Closing arguments in trial of jail guard charged in Manitoba inmate’s death
‘I can’t breathe’ were the last words an Indigenous inmate ever spoke, after pleading for his life during a struggle with the jail’s tactical team, according to Crown prosecutors.
These details were revealed as Crown prosecutors and defence lawyers presented their closing arguments in the trial of a Manitoba jail guard charged in the death.
Robert Jeffrey Morden, a corrections officer in Manitoba, has been charged with criminal negligence causing death and failing to provide the necessities of life. He has pleaded not guilty.
The charges come in connection with the death of 45-year-old William Ahmo, an Indigenous inmate at the Headingley Correctional Centre who died days after a stand-off with the jail’s guards.
In his closing arguments, Crown prosecutor Jason Nicol said this is not a complicated case.

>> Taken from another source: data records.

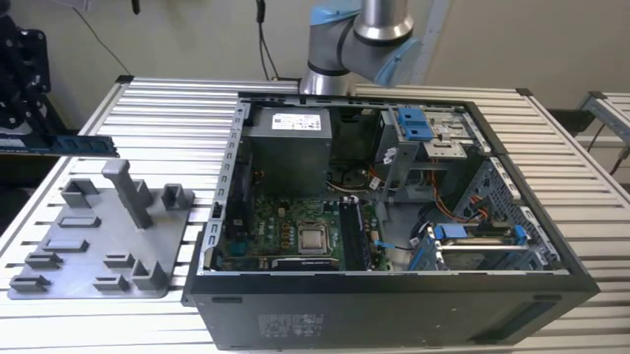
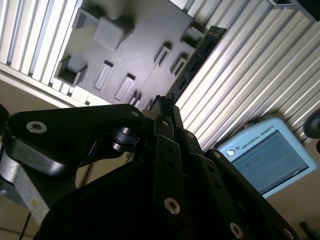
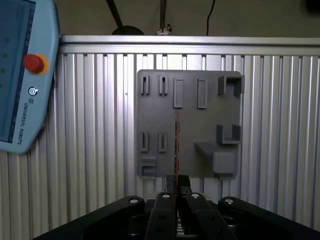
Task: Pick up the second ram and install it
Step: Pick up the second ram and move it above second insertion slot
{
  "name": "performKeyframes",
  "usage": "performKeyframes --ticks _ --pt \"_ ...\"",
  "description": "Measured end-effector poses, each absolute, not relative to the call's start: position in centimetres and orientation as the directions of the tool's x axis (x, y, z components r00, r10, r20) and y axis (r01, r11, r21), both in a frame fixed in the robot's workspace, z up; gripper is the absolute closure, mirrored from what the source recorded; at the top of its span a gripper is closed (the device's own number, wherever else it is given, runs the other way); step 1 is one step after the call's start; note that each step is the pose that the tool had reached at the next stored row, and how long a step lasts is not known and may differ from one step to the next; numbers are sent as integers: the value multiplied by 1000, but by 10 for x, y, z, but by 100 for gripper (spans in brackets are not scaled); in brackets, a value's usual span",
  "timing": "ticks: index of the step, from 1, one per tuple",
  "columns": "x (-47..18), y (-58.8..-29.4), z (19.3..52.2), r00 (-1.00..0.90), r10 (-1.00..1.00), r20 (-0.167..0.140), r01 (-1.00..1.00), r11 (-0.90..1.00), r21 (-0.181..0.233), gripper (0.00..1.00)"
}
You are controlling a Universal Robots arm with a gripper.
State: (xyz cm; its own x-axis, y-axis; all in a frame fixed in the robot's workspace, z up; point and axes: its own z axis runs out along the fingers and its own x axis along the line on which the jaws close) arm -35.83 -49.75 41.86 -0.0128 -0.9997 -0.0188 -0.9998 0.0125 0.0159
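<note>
Pincer (image 3: 176,184) of mine is squeezed narrow on the second ram (image 3: 176,145). The stick pokes straight out from my fingertips, edge-on in the first wrist view, with the grey fixture plate (image 3: 190,125) behind it. In the exterior view the ram hangs level at the exterior view's left, just past the far side of the plate and well apart from the open computer case (image 1: 394,221). Teach pendant (image 3: 20,75) sits near the plate over the slatted table (image 3: 90,125).

Slatted, apparently aluminium table (image 1: 158,110) carries grey fixture plate (image 1: 94,259) and open computer case (image 1: 394,306).
</note>
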Motion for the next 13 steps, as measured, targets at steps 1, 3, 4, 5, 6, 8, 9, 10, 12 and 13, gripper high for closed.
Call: performKeyframes --ticks 1,3,4,5,6,8,9,10,12,13 --pt "-356 -497 419 -13 -1000 -19 -1000 13 16 86" --pt "-352 -497 419 -13 -1000 -19 -1000 13 16 86" --pt "-349 -497 419 -13 -1000 -19 -1000 12 16 86" --pt "-347 -497 419 -13 -1000 -19 -1000 13 16 86" --pt "-344 -497 419 -13 -1000 -19 -1000 13 16 86" --pt "-339 -497 419 -13 -1000 -19 -1000 13 16 86" --pt "-337 -497 419 -13 -1000 -19 -1000 13 16 86" --pt "-334 -498 419 -13 -1000 -19 -1000 12 16 86" --pt "-330 -497 419 -13 -1000 -19 -1000 12 16 86" --pt "-327 -498 419 -13 -1000 -19 -1000 12 16 86"
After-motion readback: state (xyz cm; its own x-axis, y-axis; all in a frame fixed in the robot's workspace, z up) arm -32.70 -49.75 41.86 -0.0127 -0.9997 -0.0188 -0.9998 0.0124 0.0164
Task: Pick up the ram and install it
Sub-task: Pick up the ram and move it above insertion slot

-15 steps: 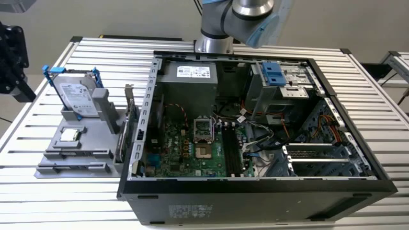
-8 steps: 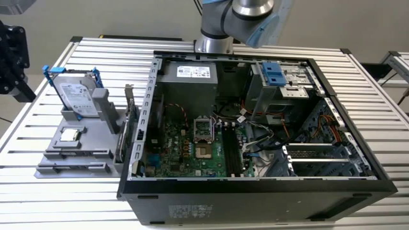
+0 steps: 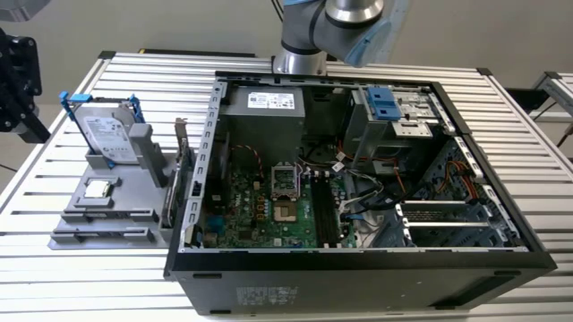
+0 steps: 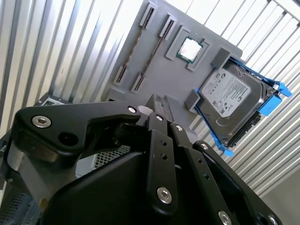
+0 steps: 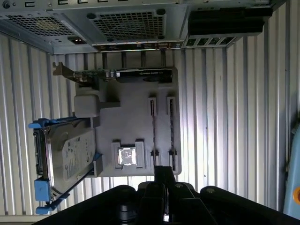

“No one is suggesting that the accused intended for this to happen, but these are criminal negligence offences and so his intent and motive are not relevant factors in this trial,” Nicol told the court.
The court heard Ahmo had been involved in an hours-long stand-off at the jail on Feb. 7, 2021.
Nicol said Ahmo was very aggressive and belligerent, but did not hurt anyone inside the range. He said the Crown does not take issue with the fact that the Corrections Emergency Response Unit (CERU) - a tactical team led by the accused - was called in to handle the situation.
Video evidence played in court shows the tactical team armed with batons bring Ahmo to the ground, shackle his arms and legs, and drag him from the jail range.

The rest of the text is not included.